Qtr Ended | 1/14/07 | 1/15/06 |
---|---|---|
Sales | $1.9 billion | $1.7 billion |
Change | 12.2% | |
Comp-store | 7% | |
Net Income | $53.8 million | $58.3 million |
Change | -7.8% | |
Income/Share | 38 cents | 40 cents |
He also said Whole Foods expects to make significant investments in remodeling Wild Oats stores — though he declined to pinpoint the amount of spending — before re-branding them under the Whole Foods banner. Many of the Wild Oats stores are smaller than the large, urban stores Whole Foods has been opening lately, but Mackey pointed out in the call that Whole Foods still operates a lot of very small stores, and does so profitably.
He said he initiated the buyout discussions with Wild Oats in a call to Greg Mays, the chain's chairman and interim CEO, “because Wild Oats' contract with [CEO] Perry Odak had not been renewed and the chief financial officer had resigned, and without a CEO to provide a clear strategic direction, I thought maybe this was a good time to approach the company.
“Over the years we've seen continuing operating improvements at Wild Oats. The company has definitely been getting better and become a stronger competitor, so I called Greg and floated the idea. We chased around price for a couple of weeks [before making a deal].”
WHOLE FOODS | WILD OATS | |
---|---|---|
Total sales | $5.8B | $1.2B |
Sales/Sq. Ft. | $919.4 | $452.4 |
Total Sq. Ft. | 6.58M | 2.61M |
Avg. Sq. Ft./Store | 35,000 | 23,000 |
EBITDA margin | 8.15% | 4.30% |
Source: J.P. Morgan Chase |
The acquisition will be Whole Foods' 19th buyout of a competitor, Mackey pointed out. Significant Whole Foods acquisitions over the years have included Bread & Circus in Massachusetts, Fresh Fields in the Midwest, Mrs. Gooch's in California, and Wellspring Grocery in North Carolina, he noted.

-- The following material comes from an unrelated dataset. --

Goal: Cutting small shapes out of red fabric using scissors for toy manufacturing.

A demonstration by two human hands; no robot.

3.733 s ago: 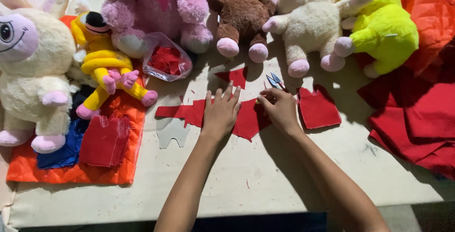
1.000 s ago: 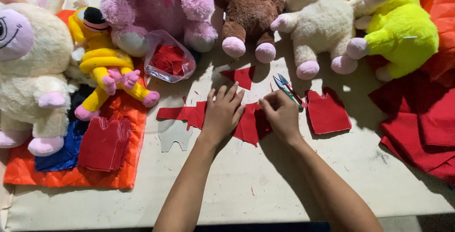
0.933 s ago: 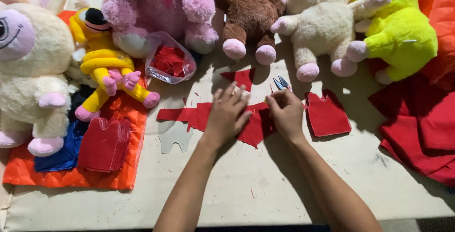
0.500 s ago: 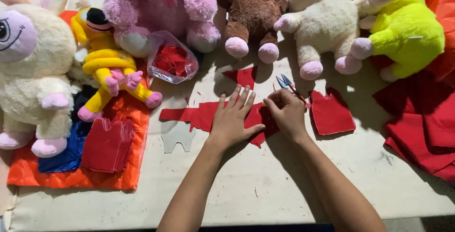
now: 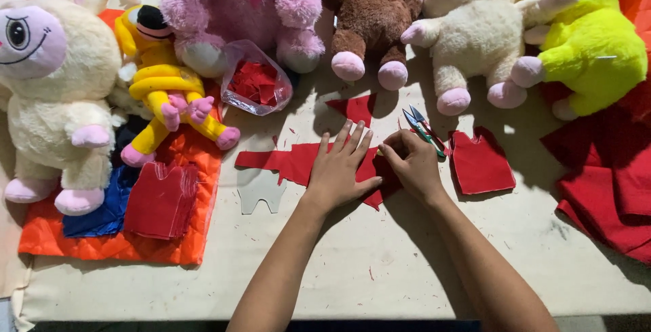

Asked whether Wild Oats' culture will survive the merger, Mackey said each previous acquisition of a competitor had an impact on the surviving culture. “We will study Wild Oats and how it does things to find best practices, though we're not going to take the arrogant attitude that we have all the answers.
“However, we are five times larger [in sales volume] than Wild Oats, so more of our culture will survive, but we think we can learn from them.”
Asked by one analyst why the company's attitude about Wild Oats as a potential acquisition had changed, Mackey replied, “The last time we looked at them was 6½ years ago, but the company is completely different today and it's written off a lot of stores.”
He said he does not anticipate objections from the Federal Trade Commission because of the competitive nature of the industry. “Safeway, Kroger, Supervalu and Wal-Mart are all selling the same products we sell, and I don't contemplate why there should be any problem [with the acquisition]. And Trader Joe's flies under the radar but they are very competitive as well.”
Whole Foods also reported results for the first quarter that ended Jan. 14, which saw net income decline 7.8% to $53.8 million, while sales rose 12.2% to $1.9 billion. Comparable-store sales increased 7%.
The single-digit comp-sales increase follows three years of double-digit increases, “but Whole Foods doesn't have a comp problem,” Mackey said. “After three years of very high comps, people were thinking comps would not revert to the mean, while we knew they would.”
Analysts were disappointed in the quarterly results, citing concern about a comp-store sales decline at older stores.
At a Glance
Whole Foods to offer $18.50 per share for Wild Oats.
Combined companies operate about 300 stores with sales of $7 billion.
Wild Oats stores will be renamed Whole Foods.
Sales per square foot at Whole Foods are double Wild Oats.